### Your assignment
From the entries below, gather each line containing the word "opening".

Stored dataset items
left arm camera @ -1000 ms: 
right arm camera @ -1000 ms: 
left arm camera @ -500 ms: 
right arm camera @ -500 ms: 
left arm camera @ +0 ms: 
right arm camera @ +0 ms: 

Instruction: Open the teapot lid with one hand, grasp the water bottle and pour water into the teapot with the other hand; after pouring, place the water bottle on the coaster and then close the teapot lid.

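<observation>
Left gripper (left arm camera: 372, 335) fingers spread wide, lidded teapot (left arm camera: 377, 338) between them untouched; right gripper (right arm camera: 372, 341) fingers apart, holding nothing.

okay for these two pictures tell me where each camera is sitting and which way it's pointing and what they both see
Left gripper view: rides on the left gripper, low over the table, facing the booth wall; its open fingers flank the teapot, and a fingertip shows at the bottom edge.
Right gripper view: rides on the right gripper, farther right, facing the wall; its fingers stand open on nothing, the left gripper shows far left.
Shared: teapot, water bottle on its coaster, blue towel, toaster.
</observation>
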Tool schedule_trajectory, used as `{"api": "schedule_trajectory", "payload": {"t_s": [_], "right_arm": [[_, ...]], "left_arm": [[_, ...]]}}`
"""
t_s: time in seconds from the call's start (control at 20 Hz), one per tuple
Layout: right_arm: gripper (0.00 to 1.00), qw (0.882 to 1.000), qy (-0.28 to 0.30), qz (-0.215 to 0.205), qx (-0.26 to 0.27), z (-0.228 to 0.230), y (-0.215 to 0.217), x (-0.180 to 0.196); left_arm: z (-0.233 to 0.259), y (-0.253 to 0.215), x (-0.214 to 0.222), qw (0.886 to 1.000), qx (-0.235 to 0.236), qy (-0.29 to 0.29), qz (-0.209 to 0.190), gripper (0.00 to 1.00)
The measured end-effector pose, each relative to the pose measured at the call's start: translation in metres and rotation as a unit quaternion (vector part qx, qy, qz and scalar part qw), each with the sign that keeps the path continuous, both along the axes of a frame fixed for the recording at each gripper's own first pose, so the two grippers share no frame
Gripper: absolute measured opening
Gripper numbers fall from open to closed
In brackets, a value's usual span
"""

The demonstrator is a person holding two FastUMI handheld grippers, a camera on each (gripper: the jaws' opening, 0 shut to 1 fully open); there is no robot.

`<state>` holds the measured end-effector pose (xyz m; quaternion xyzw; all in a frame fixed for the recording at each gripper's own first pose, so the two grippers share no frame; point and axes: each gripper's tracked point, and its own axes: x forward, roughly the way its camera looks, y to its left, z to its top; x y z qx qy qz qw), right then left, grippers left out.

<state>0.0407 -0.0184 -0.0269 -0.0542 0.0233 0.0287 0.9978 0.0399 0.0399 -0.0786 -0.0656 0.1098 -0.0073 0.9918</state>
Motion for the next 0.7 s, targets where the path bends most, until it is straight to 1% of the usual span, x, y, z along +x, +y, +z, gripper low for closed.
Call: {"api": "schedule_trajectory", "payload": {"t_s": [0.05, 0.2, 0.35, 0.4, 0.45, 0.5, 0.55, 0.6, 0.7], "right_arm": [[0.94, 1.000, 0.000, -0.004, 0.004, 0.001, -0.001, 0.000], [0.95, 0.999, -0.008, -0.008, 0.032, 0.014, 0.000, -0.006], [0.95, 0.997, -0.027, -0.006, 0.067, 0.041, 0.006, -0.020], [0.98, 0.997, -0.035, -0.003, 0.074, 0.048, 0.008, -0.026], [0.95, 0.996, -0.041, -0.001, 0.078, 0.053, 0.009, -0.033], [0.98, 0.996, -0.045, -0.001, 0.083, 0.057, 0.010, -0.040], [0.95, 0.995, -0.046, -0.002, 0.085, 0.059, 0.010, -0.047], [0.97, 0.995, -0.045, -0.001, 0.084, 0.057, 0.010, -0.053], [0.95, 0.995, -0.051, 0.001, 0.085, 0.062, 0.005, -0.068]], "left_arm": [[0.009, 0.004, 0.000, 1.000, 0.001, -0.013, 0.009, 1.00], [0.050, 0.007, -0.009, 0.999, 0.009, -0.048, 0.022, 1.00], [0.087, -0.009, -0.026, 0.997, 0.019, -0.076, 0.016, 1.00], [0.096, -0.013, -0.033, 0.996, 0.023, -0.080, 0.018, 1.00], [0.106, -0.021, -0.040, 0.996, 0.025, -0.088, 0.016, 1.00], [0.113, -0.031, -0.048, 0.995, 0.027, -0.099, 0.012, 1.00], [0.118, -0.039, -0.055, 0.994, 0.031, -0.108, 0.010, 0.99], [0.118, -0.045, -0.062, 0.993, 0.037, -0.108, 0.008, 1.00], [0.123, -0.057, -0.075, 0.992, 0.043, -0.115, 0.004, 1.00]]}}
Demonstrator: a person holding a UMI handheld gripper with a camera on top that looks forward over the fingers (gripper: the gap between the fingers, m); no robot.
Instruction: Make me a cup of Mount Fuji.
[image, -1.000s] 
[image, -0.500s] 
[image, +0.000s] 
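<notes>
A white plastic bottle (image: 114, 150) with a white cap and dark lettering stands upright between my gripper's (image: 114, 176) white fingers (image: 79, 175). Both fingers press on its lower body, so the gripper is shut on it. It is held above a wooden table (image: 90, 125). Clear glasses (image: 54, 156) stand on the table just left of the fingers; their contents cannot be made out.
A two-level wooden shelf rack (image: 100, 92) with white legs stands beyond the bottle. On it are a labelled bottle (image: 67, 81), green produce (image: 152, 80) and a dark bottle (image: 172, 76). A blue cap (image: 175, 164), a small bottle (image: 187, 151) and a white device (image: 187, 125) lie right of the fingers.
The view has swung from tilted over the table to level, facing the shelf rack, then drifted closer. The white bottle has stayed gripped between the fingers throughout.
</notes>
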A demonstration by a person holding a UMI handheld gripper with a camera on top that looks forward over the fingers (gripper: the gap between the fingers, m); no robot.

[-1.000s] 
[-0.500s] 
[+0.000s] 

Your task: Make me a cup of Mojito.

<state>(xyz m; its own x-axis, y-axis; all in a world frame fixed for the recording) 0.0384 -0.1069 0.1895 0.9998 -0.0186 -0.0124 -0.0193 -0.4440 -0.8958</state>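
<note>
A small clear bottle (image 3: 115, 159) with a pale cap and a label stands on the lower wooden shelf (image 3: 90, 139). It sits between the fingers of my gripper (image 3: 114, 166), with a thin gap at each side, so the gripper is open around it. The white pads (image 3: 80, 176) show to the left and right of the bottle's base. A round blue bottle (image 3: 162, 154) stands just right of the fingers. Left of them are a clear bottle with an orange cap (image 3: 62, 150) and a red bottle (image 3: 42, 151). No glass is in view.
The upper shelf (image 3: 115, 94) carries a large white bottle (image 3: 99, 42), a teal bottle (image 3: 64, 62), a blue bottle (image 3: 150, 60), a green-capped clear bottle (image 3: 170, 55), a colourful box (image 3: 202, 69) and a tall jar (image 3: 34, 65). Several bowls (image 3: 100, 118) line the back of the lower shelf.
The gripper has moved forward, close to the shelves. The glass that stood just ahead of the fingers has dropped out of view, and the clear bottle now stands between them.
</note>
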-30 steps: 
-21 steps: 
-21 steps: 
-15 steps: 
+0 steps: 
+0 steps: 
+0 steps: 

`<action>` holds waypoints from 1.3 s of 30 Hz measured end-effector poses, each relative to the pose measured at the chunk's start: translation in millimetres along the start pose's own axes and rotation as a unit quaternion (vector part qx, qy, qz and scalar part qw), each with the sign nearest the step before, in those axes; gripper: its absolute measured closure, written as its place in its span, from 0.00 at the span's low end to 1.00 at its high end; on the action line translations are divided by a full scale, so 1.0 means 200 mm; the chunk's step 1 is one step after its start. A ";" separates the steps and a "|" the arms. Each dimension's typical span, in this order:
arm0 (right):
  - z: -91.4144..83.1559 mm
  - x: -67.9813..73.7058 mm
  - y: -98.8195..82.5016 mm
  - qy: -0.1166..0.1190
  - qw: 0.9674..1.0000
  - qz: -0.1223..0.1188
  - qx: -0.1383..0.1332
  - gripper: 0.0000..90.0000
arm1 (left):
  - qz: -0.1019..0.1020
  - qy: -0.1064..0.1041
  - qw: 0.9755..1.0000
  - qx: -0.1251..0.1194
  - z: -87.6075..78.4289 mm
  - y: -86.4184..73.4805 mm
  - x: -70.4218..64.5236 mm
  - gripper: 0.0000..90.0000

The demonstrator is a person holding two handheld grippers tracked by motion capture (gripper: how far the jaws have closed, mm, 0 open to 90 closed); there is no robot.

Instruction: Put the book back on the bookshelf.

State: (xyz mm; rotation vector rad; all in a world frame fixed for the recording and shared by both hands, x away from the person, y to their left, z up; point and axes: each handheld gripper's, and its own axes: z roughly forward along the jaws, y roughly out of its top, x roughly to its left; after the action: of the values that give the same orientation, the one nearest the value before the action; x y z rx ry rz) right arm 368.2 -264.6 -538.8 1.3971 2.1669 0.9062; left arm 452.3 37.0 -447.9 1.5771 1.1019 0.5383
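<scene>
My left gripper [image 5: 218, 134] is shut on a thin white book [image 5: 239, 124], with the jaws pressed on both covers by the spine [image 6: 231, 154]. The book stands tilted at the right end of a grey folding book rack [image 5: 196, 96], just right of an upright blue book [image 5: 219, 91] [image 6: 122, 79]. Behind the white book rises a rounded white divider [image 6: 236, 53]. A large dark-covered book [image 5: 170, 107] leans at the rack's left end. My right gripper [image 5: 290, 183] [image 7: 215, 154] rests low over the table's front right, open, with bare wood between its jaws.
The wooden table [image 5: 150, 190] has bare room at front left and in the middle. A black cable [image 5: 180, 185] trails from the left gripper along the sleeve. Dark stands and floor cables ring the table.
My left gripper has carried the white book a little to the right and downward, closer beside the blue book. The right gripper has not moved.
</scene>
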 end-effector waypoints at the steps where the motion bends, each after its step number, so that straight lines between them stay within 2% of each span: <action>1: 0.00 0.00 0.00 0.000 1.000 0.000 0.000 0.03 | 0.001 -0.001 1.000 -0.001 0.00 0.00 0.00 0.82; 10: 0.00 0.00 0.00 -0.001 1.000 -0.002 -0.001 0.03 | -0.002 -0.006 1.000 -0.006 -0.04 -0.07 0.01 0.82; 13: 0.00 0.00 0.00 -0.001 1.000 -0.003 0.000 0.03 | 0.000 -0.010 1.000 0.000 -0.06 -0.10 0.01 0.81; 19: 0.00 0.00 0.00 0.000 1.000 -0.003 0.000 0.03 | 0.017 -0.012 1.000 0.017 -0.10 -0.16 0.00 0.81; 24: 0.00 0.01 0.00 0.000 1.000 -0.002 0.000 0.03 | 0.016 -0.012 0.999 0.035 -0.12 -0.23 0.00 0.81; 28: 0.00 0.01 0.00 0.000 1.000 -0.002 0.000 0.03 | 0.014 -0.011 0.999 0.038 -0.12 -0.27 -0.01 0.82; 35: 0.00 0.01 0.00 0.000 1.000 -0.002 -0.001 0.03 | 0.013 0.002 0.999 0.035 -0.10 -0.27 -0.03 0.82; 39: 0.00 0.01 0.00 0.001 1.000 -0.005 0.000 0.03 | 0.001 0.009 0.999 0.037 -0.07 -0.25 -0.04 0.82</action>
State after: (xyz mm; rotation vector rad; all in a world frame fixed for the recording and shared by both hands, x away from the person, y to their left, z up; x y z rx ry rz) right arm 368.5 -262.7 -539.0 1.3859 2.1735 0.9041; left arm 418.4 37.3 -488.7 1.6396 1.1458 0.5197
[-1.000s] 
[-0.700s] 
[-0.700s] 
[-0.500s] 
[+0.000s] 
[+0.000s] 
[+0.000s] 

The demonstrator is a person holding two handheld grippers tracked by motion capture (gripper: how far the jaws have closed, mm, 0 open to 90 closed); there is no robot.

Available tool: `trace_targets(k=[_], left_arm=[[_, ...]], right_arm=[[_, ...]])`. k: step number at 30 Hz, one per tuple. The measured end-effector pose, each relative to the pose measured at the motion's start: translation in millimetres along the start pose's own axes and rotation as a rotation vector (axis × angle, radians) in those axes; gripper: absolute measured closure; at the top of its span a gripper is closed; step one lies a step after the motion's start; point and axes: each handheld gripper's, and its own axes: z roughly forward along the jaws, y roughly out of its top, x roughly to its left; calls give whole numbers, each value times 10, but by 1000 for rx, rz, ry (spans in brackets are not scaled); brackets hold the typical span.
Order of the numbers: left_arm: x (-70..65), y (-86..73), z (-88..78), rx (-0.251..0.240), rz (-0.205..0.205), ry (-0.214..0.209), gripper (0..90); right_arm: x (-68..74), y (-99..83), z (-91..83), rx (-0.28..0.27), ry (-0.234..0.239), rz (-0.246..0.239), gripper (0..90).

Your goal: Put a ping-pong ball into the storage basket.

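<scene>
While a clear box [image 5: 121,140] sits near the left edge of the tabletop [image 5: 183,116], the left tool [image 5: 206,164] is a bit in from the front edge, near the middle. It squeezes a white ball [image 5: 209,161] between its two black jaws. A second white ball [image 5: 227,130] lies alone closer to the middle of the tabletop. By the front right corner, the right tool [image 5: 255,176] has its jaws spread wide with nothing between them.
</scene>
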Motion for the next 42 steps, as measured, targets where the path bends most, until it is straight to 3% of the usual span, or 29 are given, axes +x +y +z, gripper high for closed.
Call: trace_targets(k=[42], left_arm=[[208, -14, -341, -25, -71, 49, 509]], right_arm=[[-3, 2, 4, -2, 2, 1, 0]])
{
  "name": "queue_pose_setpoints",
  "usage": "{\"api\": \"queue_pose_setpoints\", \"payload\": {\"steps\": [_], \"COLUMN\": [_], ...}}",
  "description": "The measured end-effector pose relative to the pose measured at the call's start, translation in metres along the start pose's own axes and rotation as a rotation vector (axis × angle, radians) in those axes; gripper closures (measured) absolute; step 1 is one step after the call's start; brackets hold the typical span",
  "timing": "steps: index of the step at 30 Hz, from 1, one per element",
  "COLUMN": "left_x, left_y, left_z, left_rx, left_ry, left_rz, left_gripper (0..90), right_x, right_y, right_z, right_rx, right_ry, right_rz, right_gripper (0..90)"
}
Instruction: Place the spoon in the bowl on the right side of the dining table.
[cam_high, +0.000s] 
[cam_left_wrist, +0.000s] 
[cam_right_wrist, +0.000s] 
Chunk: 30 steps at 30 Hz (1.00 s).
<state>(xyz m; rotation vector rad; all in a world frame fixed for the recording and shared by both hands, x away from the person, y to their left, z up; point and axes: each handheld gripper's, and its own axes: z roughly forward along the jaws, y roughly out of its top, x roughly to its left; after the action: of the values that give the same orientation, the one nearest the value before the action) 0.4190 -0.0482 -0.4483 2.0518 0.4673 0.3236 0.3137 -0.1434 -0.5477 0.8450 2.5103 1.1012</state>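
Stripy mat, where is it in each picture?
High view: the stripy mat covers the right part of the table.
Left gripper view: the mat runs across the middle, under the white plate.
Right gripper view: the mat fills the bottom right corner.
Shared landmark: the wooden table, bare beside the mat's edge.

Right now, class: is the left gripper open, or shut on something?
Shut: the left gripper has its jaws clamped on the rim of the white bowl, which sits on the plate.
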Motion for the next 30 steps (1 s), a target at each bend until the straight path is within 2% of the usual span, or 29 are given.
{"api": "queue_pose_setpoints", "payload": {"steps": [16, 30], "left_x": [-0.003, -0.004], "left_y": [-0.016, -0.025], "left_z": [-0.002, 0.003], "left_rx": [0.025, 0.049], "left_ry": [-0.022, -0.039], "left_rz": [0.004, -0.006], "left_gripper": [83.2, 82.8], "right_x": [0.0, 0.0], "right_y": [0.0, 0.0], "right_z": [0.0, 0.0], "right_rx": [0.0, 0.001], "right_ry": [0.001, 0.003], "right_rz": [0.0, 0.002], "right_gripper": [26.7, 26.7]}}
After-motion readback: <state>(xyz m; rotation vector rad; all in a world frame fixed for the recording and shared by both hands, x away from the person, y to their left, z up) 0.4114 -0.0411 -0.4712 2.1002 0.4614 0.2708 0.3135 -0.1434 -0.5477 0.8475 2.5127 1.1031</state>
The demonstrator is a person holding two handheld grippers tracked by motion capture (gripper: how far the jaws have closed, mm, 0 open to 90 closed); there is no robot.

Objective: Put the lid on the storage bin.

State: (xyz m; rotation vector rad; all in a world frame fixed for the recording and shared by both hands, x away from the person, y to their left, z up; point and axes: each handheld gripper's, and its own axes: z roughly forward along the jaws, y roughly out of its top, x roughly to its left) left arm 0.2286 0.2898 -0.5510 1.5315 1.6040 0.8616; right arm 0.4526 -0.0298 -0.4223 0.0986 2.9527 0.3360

### Answer space
Gripper: absolute measured opening
The demonstrator is a person holding two FastUMI handheld grippers, a camera on each (gripper: the jaws' opening, 0 shut to 1 fully open); there is no robot.

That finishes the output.